The Hague: Reflections on a Study Trip to International Legal Institutions

The University of Vienna School of Law organized a three day trip to The Hague which enabled students to observe high-profile cases in progress. Students were provided with an unique opportunity to interact with Judges presiding over the cases.  Grounded on the undisputable fact that the study of law is not restricted to theory, Professor Gerhard Hafner provided students with valuable inputs throughout the duration of the trip. Students were able to combine both practical and theoretical aspects derived from the study of international law by witnessing the interplay of legal principles of law in the context of factual cases currently in progress.

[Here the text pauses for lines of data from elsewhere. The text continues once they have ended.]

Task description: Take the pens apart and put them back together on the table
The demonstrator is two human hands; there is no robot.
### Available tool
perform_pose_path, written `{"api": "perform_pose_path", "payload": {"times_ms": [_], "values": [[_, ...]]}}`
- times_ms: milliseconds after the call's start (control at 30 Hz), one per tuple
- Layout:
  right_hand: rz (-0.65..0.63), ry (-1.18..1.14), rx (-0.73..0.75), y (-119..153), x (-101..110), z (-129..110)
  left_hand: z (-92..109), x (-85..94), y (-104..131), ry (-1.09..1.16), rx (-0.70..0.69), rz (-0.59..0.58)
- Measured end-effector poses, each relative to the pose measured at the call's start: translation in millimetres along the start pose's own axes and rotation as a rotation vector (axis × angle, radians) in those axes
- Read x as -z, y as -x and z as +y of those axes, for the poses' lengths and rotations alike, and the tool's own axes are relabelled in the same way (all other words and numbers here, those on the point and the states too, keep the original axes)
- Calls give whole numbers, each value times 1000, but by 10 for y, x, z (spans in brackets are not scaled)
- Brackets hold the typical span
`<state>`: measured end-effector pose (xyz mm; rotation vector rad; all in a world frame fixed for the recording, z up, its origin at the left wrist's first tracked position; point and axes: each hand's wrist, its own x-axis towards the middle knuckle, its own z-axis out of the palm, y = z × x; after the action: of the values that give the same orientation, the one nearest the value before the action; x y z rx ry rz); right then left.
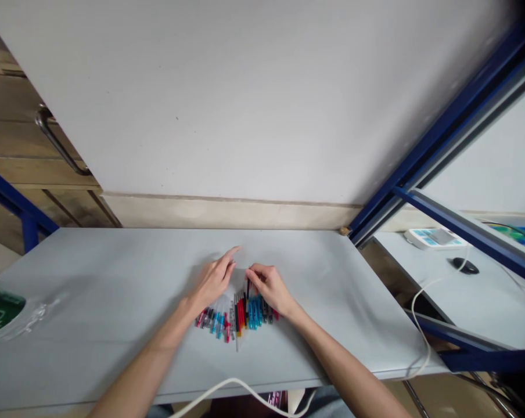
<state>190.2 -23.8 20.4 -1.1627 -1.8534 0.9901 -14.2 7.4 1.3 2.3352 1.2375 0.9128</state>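
Note:
My right hand (269,284) pinches the top end of a thin black pen refill (247,288) between thumb and fingertips, above a row of pen parts. Below it lie several red refills (240,313), with blue pen parts (254,313) just to their right. Dark and pink ends show under the right palm, partly hidden. To the left, my left hand (214,281) hovers with its index finger stretched out and its thumb apart, and no object shows in it. Near its wrist lie several clear pen barrels (219,324) with red, blue and black ends.
A grey-white table (127,278) carries all this, with a wall behind it. At the left edge stands a clear bottle (10,313) with a green label. A white cable (414,307) crosses the right side. Beyond the blue frame (402,174) sits a black mouse (466,266).

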Motion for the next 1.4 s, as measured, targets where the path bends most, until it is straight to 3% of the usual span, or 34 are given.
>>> {"api": "perform_pose_path", "payload": {"times_ms": [233,533,667,833,967,1167,1300,1400], "values": [[-14,232,16,-10,8,-44,24,23,-7,-51,-16,-6],[-61,546,5,0,-109,80,16,-1,-7,-124,33,28],[-39,531,16,-13,-62,95,-60,57,-39,-194,52,48],[46,502,-9,-59,83,184,-204,331,-50,-257,171,-7],[92,512,-21,-104,175,310,-325,533,122,-157,297,-134],[151,479,-38,-167,219,439,-273,534,393,-156,308,-187],[178,409,-25,-183,217,467,-303,557,287,-146,286,-175],[226,337,-2,-195,245,473,-445,566,65,-100,246,-49]]}}
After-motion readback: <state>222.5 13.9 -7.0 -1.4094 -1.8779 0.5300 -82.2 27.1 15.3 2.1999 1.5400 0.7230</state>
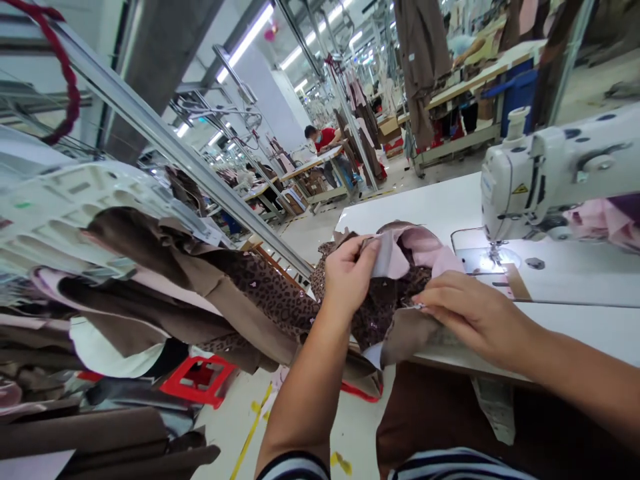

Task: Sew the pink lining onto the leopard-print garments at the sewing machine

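Observation:
A garment with leopard-print fabric (385, 307) and pale pink fabric (425, 247) is bunched at the left end of the white sewing table (415, 203). My left hand (347, 270) pinches a pale edge of it between thumb and fingers, raised over the print. Lower and to the right, my right hand (475, 317) is closed on another edge of the same garment, near a brown flap (407, 333) that hangs over the table's front. The sewing machine (530, 180) stands right of both hands, its needle area (495, 253) lit and apart from the cloth.
On the left, a white plastic hanger rack (85, 207) carries brown and leopard-print pieces (270, 287) reaching toward the table. A red stool (200, 380) stands below. A metal pole (200, 173) slants across. Farther back, a person in red (327, 139) leans over another table.

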The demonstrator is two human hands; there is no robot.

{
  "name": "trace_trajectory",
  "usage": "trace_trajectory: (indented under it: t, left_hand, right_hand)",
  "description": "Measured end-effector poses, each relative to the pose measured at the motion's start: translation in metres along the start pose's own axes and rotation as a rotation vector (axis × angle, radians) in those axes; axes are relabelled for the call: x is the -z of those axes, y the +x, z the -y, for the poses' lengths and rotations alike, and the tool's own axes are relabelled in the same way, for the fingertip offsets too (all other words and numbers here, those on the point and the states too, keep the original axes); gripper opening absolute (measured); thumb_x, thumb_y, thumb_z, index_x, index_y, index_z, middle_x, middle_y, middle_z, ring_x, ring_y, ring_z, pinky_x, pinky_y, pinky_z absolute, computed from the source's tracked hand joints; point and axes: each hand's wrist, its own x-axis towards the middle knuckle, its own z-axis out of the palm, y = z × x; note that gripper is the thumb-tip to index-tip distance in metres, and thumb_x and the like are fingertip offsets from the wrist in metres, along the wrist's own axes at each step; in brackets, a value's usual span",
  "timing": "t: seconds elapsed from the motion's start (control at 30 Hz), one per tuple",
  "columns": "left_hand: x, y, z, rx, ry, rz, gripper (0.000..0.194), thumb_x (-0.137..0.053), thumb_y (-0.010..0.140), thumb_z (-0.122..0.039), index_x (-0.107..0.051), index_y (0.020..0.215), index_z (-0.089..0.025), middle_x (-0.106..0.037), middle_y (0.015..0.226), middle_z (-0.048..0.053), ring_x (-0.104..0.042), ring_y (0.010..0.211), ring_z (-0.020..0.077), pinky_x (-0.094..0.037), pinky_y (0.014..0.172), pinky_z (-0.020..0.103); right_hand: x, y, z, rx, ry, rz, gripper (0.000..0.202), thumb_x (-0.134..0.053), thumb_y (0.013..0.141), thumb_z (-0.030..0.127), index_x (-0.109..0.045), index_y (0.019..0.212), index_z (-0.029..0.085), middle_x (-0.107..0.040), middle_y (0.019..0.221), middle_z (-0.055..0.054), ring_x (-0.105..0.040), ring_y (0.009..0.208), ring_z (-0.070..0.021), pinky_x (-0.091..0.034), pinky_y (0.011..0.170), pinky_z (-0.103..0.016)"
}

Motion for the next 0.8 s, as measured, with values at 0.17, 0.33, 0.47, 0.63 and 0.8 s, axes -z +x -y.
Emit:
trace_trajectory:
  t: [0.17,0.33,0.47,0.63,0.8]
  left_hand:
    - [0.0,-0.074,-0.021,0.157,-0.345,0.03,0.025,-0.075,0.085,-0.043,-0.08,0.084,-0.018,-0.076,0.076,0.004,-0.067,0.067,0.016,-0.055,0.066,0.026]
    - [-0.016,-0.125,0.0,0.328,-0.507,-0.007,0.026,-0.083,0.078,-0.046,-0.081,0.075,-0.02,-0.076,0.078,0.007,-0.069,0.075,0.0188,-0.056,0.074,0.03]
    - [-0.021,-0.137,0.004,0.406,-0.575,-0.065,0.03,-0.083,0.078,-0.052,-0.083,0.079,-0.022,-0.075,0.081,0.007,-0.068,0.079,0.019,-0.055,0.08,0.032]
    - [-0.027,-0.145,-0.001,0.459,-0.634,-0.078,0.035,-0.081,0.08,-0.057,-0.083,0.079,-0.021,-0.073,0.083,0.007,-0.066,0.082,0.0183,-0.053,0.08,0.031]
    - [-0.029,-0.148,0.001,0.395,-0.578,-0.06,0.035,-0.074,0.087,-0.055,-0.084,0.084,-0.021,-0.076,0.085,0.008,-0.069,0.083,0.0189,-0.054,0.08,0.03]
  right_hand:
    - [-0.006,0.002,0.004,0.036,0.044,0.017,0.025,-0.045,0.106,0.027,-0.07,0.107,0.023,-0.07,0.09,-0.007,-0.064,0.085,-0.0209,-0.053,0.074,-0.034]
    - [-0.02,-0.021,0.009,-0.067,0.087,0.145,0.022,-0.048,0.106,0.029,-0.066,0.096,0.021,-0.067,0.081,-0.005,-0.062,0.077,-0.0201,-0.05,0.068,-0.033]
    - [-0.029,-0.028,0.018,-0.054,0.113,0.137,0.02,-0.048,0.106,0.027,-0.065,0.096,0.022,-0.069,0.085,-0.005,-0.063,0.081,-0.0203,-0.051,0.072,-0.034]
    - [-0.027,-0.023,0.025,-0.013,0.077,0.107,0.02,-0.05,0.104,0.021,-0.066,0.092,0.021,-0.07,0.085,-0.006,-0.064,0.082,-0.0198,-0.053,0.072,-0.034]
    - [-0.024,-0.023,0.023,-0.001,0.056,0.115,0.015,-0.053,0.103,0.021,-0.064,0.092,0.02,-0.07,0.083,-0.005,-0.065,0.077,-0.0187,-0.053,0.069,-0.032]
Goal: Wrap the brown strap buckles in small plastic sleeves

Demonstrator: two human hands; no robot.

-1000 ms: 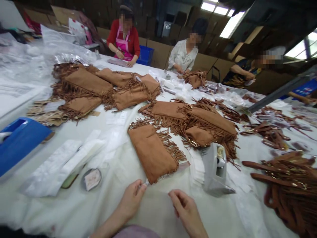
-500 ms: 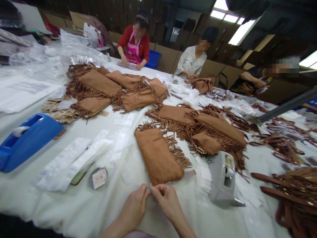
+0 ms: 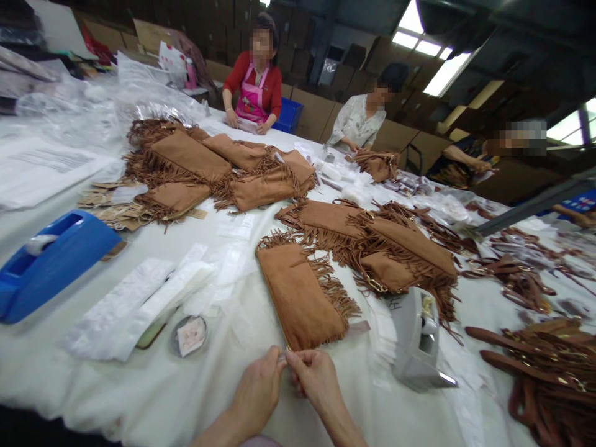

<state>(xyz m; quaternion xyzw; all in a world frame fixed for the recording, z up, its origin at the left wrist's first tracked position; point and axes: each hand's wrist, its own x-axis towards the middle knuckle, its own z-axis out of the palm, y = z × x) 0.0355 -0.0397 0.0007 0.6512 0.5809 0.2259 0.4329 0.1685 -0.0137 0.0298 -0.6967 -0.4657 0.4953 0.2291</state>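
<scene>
A tan fringed pouch (image 3: 298, 295) lies on the white-covered table, its near corner reaching my fingers. My left hand (image 3: 258, 385) is closed in a pinch at that corner, on a small item too tiny to make out. Beside it, my right hand (image 3: 314, 375) pinches at the same spot, thumb and forefinger together near the pouch's zip end. The two hands' fingertips nearly touch. Fringe spreads along the pouch's right side.
More fringed pouches (image 3: 190, 155) are heaped behind. A blue tape dispenser (image 3: 56, 261) stands left, a grey one (image 3: 419, 341) right. White strips (image 3: 121, 304) and a round dish (image 3: 190, 335) lie left. Brown straps (image 3: 526, 366) pile at right. Several people work across the table.
My hands stay at the pouch's corner, with the right fingers curled slightly differently. Across the table, the person in the pink apron has raised their head.
</scene>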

The highlights of the trip included, initially, a visit to the Organization for the Prohibition of Chemical Weapons (OPCW), in which the students attended a meeting and lecture regarding the relevance of demilitarization, non-proliferation of chemical weapons and the importance of international cooperation allied to the national implementation of measures against the proliferation of chemical weaponry. They were enabled to better understand the threat of chemical weaponry still present in the world and by which means international organizations such as the OPCW engage in the campaign for the total disappearance and destruction of such deadly weapons.

A visit to the International Criminal Tribunal for the Former Yugoslavia (ICTY) enabled students to attend hearings of the Prlic and Perisic cases. Jadranko Prlic was the highest political official in the Croatian wartime entity, Herzeg-Bosna. He is currently being accused, together with several other high representatives, of having committed several crimes against humanity during the war that devastated the Balkans during the 1990’s. So is the case of Momcilo Perisic, who from 1993 to 1998 was chief of the General Staff of the Yugoslav Army and is also accused of numerous crimes against humanity, notably in the context of the Srebenica massacre of 1995, the first episode of genocide in Europe after the World War II. It was extremely interesting for students to observe the courtroom procedure and how the prosecutor handled the witnesses.

Subsequently, students visited the International Criminal Court (ICC) and the Special Court for Sierra Leone, which enabled students to attend a hearing involving Charles Taylor’s case. As one of Africa’s most prominent warlords during the First Liberian Civil War in the early 1990’s, Charles Taylor has been accused of some of the most atrocious crimes ever committed in the African continent. In the ICC students also attended instructive lectures by Judges Sylvia Steiner and Hans-Peter Kaul, in an intimate ambience which favored a more personal contact of the students with the Judges, as well as a straightforward understanding of the intricacies of the ICC.

The students were then greeted in the Austrian Embassy in The Hague by the Austrian Ambassador himself. The visit included a meeting in which the students discussed several aspects of international law in the context of the organizations and institutions located in The Hague, their role and their challenges.

Finally, the visit to the International Court of Justice at the strikingly beautiful Peace Palace was also particularly gratifying. Firstly, the students were led to a small tour through the Peace Palace and then met with Dr. Cristina Ross in an intimate setting. They were thus able to present questions about the complexities of the current cases and how the International Court of Justice handles the contentious issues that fall within its jurisdiction.